▸ **Exercise**:
Going through the data below, copy out each line where the word "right" shows up.

Source material START

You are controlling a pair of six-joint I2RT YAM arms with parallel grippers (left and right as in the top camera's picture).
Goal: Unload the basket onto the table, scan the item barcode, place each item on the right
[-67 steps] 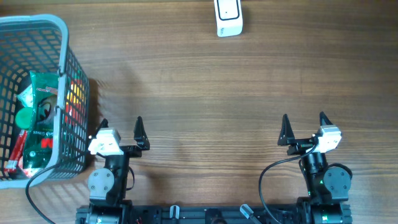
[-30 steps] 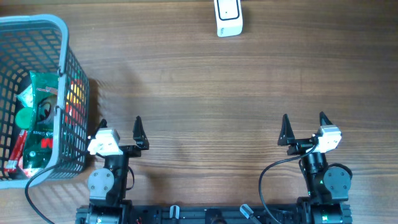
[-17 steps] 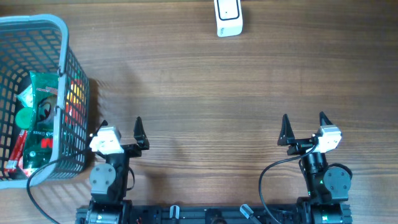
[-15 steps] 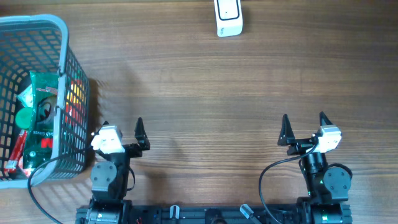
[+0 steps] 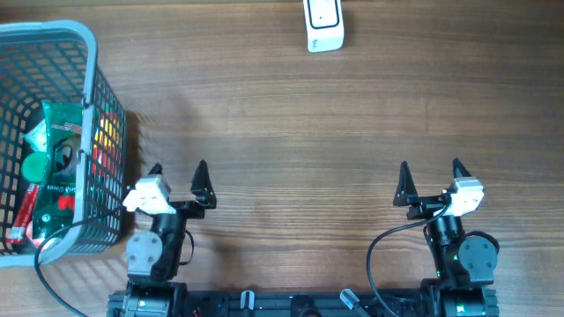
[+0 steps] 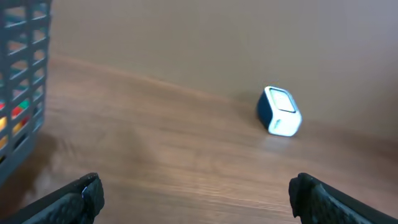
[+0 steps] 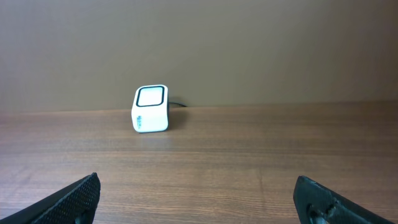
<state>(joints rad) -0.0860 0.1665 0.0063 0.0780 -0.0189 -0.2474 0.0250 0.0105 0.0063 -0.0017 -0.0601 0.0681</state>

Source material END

▸ **Output of the exercise**:
You are controlling a pair of six-joint I2RT YAM arms with parallel grippers (left and right as in the top camera's picture).
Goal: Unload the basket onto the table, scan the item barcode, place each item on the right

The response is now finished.